Formula used: $\lambda_{x}=\dfrac{hc}{eV}$
$\lambda_{e}=\dfrac{h}{{\sqrt {2meV}}}$

Complete step-by-step solution -
The ratio of the de Broglie wavelength of electron to the minimum wavelength of X-ray is given by the relationship between wavelength $\lambda$ and kinetic energy $E$ is different for particles and photons.
For x-ray:$E=hf=\dfrac{hc}{\lambda_{x}}$ where $E=eV$ ie the kinetic energy of the electrons $e$ accelerated through a potential difference (voltage) $V$, $h$ is the Planck’s constant and $c$ is the speed of light.
Thus can also be written as: $eV= \dfrac{hc}{\lambda_{x}}$ or $\lambda_{x}=\dfrac{hc}{eV}$
For electron: $E=eV=\dfrac{1}{2}\times mv^{2}=\dfrac{p^{2}}{2m}$ or $p=\sqrt{2mE}$ where $p$ is momentum of the electron and $m$ is the mass of the electron.
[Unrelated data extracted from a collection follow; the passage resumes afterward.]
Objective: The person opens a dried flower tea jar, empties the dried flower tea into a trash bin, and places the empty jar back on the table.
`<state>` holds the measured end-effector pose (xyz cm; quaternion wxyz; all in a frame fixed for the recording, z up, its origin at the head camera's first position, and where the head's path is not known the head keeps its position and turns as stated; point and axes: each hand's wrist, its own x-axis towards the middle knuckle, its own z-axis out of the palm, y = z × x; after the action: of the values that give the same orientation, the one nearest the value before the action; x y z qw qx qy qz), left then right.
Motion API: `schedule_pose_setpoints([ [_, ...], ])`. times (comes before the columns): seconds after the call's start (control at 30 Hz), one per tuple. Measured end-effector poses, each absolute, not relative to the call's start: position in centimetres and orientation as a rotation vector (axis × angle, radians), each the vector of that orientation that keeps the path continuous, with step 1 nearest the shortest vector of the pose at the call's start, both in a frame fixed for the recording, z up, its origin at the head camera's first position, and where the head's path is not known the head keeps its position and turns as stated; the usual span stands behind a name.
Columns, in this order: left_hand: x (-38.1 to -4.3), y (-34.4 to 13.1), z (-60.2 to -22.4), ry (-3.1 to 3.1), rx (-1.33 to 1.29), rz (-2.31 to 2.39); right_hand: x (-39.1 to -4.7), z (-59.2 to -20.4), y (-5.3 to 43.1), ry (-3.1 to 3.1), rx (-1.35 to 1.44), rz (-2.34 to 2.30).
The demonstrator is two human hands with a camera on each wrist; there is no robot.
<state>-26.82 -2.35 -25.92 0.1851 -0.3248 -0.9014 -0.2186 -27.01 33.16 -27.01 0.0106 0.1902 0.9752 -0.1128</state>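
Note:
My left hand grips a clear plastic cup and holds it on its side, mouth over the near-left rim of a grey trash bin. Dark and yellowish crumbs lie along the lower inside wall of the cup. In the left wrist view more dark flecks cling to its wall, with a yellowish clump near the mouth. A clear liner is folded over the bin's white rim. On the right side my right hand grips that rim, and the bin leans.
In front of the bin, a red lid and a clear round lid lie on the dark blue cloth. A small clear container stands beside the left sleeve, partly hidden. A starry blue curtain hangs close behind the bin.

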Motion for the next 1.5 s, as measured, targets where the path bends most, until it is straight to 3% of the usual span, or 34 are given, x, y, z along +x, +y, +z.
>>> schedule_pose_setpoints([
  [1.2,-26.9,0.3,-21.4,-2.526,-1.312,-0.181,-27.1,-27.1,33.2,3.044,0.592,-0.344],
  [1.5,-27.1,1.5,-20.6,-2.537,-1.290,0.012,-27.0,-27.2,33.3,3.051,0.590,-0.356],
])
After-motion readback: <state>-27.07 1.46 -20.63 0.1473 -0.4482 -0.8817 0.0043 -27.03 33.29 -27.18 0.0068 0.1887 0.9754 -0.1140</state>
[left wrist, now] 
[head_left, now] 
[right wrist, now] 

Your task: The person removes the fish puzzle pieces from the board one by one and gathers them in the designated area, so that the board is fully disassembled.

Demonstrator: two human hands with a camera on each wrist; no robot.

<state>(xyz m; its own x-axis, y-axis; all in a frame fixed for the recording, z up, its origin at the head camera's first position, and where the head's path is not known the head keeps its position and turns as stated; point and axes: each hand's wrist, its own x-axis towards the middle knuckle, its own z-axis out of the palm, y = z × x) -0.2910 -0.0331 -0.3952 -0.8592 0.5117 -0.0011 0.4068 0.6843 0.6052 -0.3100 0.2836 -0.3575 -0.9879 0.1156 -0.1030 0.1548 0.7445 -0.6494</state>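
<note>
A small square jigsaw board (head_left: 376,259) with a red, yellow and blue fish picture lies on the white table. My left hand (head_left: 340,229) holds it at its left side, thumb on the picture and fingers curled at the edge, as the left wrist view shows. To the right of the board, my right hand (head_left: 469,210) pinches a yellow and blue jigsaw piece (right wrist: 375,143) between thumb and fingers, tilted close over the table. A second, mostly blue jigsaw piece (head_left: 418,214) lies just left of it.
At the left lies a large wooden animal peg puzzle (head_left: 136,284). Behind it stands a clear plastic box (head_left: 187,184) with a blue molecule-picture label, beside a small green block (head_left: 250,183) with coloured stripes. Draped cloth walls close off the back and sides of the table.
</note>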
And $\lambda_{e}=\dfrac{h}{p}=\dfrac{h}{\sqrt{2mE}}= \dfrac{h}{\sqrt{2meV}}$
Thus taking the ratio
$\dfrac{\lambda_{e}}{\lambda_{x}}=\dfrac{\dfrac{h}{\sqrt{2meV}}}{\dfrac{hc}{eV}}$
$\dfrac{\lambda_{e}}{\lambda_{x}}= \dfrac{h}{\sqrt{2meV}}\times \dfrac{eV}{hc}$
$\dfrac{\lambda_{e}}{\lambda_{x}}\propto\dfrac{V}{\sqrt V}$
$\dfrac{\lambda_{e}}{\lambda_{x}}\propto \sqrt V$
Hence, The ratio of the de Broglie wavelength of electron to the minimum wavelength of X-ray is directly proportional to B.$\sqrt V$

Additional Information:
In 1924 a French physicist Louis de Broglie, gave the De Broglie wavelength, is given by the wave-particle duality, where the wavelength of all the objects in quantum mechanics, is given by the probability density of finding the object at a given any point of the space. The de Broglie wavelength of a particle is inversely proportional to its momentum. Matter waves were first experimentally confirmed to occur in George Paget Thomson's cathode ray diffraction experiment and the Davisson-Germer experiment for electrons, and the de Broglie hypothesis has been confirmed for other elementary particles.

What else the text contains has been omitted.